Fatti locali e resistenze

Solo Chanià ed altri grandi centri abitati della regione seguono obbligatoriamente i ritmi di una vita tecnologica e cosmopolitica contemporanea; nonostante ciò si conservano ancora fortemente quegli elementi che compongono la fisionomia culturale della tradizione cretese popolare. Le feste e le sagre, le piccole occupazioni quotidiane e la ricca produzione artistica in settori tradizionali sono i legami del cretese moderno con il passato e la tradizione.

Circa tutti gli abitanti di Creta, e principalmente quelli che vivono nei agglomerati urbani e nei paesi dell' entroterra, conservano gli usi e i costumi tradizionali. Nelle campagne della regione di Chanià e nei paesi delle zone montane si incontrano ancora oggi molti cretesi anziani vestiti con i costumi tradizionali ( stivali, brache, camicia nera e fazzoletto con frangia in testa ). Al contrario le donne non indossano più i costumi tradizionali, però le vedove indossano vestiti neri e si coprono la testa con lo "zeberi". Qui si conservano , in modo ancora più radicato rispetto al resto della Grecia, i legami con la famiglia e i parenti, gli usi tradizionali, la musica e le canzoni. Il violino, la lira e il lauto restano gli strumenti caratteristici tradizionali.

Ci sono poi i balli cretesi e in modo particolare il Chaniotico Sirtò ( suonato e ballato per la prima volta a lusakies a Kisamos). Si balla ancora in ogni occasione; in tutte le feste si ascoltano ancora "madinades" e canzoni tradizionali. A Creta vengono ancora praticati mestieri che sono stati abbandonati in altri luoghi Si incontra ancora il contadino che utilizza metodi di coltura del secolo scorso.

L' allevatore di bestiame coagula il formaggio usando ancora utensili semplici ma molto efficaci.

Si trova ancora la carrozza nel porto di Chanià, il calzolaio per gli stivali e il guantista.

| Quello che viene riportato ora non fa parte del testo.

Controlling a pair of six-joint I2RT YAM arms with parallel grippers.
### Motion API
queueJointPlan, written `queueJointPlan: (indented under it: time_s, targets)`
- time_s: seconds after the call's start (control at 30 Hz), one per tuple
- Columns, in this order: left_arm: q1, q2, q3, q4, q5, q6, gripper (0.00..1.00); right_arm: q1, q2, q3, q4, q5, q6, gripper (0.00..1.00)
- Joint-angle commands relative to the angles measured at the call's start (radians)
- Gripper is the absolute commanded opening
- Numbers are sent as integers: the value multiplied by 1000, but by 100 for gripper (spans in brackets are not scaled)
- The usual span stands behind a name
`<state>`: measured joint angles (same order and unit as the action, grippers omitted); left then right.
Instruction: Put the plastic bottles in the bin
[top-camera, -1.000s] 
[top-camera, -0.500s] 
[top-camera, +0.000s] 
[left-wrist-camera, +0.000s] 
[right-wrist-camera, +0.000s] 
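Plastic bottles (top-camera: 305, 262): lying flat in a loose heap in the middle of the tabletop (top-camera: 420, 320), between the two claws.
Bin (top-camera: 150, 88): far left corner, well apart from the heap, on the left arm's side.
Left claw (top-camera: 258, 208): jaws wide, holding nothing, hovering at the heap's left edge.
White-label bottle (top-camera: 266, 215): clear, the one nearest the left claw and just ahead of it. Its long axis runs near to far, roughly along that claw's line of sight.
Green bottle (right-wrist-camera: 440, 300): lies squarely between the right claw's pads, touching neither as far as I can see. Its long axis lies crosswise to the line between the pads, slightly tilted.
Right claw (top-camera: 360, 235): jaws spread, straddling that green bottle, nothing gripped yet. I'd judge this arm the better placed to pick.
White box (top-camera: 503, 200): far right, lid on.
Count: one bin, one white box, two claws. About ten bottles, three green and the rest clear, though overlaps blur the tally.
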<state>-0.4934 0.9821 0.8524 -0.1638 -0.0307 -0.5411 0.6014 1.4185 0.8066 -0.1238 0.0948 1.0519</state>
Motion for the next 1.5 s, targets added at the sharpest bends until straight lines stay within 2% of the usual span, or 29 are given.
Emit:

Un gran numero di oggetti di vita quotidiana agricola e cittadina di epoche passate sono raccolte e conservare nei musei folcloristici di Gavalochori e di Lussakies e in numerose collezioni private locali.

Le associazioni culturali e le cooperative agrituristiche femminili di molti comuni e paesi mantengono vivo ogni giorno gli usi legati alla cucina tradizionale e all' arte dei lavori a mano, come l' uncinetto , la tessitura di stoffe, i merletti ecc.

Fioriscono la ceramica e la lavorazione del legno, come la produzione di coltelli, con fulcro principale "Macheradica" in via Karaolì Dimitriu e Sìfaka al porto di Chanià.

Grande respiro è stato dato all' arte creativa con la creazione di laboratori tradizionali con la fondazione del paese artistico "Berekinthos" nel Parco artigianale di Suda, dove si trovano 45 laboratori.

A Chanià si lotta ancora per cercare di conservare viva l'usanza ancestrale e di adattarla alla vita moderna senza che venga consumata o cancellata. La strada è lunga e difficile ma la volontà e la forza dei cretesi sembrano superare gli ostacoli.